→ **Work to complete**:
Each entry needs to be copied exactly, with nothing left out.

Collection entries

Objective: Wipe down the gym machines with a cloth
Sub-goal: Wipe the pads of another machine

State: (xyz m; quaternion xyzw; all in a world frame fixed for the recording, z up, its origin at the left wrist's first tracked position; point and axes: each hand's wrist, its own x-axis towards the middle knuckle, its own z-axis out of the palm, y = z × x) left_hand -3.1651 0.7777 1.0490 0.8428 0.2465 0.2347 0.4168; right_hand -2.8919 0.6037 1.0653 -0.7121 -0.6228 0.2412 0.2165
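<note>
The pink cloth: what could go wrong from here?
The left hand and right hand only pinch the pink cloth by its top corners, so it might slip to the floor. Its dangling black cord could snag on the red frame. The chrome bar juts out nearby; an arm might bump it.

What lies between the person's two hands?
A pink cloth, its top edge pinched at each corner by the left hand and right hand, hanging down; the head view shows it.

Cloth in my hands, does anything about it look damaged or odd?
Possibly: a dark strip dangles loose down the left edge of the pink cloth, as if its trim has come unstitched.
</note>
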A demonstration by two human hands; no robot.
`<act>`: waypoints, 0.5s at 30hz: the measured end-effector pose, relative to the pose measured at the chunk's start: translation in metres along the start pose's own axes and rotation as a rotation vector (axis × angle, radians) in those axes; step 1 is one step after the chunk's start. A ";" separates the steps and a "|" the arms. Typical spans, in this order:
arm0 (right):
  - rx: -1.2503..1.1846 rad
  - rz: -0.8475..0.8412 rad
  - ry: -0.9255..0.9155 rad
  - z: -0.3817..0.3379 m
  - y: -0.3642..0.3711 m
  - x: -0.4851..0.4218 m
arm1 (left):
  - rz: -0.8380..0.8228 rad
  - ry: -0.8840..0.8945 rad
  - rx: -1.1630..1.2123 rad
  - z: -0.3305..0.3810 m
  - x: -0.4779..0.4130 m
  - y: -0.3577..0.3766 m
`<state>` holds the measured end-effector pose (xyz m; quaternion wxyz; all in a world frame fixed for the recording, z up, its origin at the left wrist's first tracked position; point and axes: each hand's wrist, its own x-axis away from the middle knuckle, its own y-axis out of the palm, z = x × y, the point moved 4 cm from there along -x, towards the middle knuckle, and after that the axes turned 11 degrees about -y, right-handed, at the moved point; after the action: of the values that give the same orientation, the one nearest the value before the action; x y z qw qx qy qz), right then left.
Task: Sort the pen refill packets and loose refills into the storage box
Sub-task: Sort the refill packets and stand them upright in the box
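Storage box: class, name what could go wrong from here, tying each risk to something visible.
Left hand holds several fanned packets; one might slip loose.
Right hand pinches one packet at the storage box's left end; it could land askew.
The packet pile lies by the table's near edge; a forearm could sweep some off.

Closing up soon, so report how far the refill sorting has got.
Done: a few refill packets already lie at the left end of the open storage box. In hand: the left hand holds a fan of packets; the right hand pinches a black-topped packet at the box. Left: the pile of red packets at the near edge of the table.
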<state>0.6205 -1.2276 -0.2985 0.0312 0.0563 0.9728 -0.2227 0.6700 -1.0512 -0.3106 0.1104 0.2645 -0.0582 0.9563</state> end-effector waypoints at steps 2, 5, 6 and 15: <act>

→ **Exercise output**:
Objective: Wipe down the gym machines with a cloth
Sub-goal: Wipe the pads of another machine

State: (xyz m; quaternion xyzw; all in a world frame fixed for the recording, z up, its origin at the left wrist's first tracked position; point and axes: each hand's wrist, its own x-axis towards the middle knuckle, its own z-axis out of the palm, y = z × x) left_hand -3.1651 0.7777 1.0490 0.8428 0.2465 0.2347 0.4168; right_hand -2.8919 0.6037 1.0653 -0.7121 -0.6228 0.2412 0.2165
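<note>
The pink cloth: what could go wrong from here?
The left hand and right hand only pinch the pink cloth by its top corners, so it might slip to the floor. Its dangling black cord could snag on the red frame. The chrome bar juts out nearby; an arm might bump it.

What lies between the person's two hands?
A pink cloth, its top edge pinched at each corner by the left hand and right hand, hanging down; the head view shows it.

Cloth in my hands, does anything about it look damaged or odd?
Possibly: a dark strip dangles loose down the left edge of the pink cloth, as if its trim has come unstitched.
</note>
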A demonstration by two human hands; no robot.
`<act>`: waypoints, 0.5s at 30hz: the measured end-effector pose, relative to the pose measured at the chunk's start: translation in metres along the start pose's own axes and rotation as a rotation vector (axis × angle, radians) in those axes; step 1 is one step after the chunk's start. A ";" separates the steps and a "|" the arms. Typical spans, in this order:
arm0 (right):
  - rx: -1.2503..1.1846 rad
  - rz: -0.8475..0.8412 rad
  - ry: -0.9255..0.9155 rad
  - z: -0.3817..0.3379 m
  - y: -0.3642..0.3711 m
  - x: -0.4851..0.4218 m
arm1 (left):
  - rz: -0.8380..0.8228 rad
  - ry: -0.8840..0.8945 rad
  - rx: -1.1630..1.2123 rad
  - z: -0.3305..0.3810 m
  - x: -0.4779..0.4130 m
  - y: -0.3577..0.3766 m
`<state>` holds the measured end-effector pose (xyz m; quaternion wxyz; all in a world frame fixed for the recording, z up, its origin at the left wrist's first tracked position; point and axes: each hand's wrist, its own x-axis away from the middle knuckle, its own y-axis out of the palm, z = x × y, the point moved 4 cm from there along -x, towards the middle knuckle, and after that the axes turned 11 degrees about -y, right-handed, at the moved point; after the action: of the values that give the same orientation, the one nearest the value before the action; x y z qw qx qy qz), right then left.
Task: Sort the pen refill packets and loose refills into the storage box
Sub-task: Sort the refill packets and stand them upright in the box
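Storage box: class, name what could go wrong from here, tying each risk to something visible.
Left hand holds several fanned packets; one might slip loose.
Right hand pinches one packet at the storage box's left end; it could land askew.
The packet pile lies by the table's near edge; a forearm could sweep some off.

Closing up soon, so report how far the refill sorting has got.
Done: a few refill packets already lie at the left end of the open storage box. In hand: the left hand holds a fan of packets; the right hand pinches a black-topped packet at the box. Left: the pile of red packets at the near edge of the table.
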<state>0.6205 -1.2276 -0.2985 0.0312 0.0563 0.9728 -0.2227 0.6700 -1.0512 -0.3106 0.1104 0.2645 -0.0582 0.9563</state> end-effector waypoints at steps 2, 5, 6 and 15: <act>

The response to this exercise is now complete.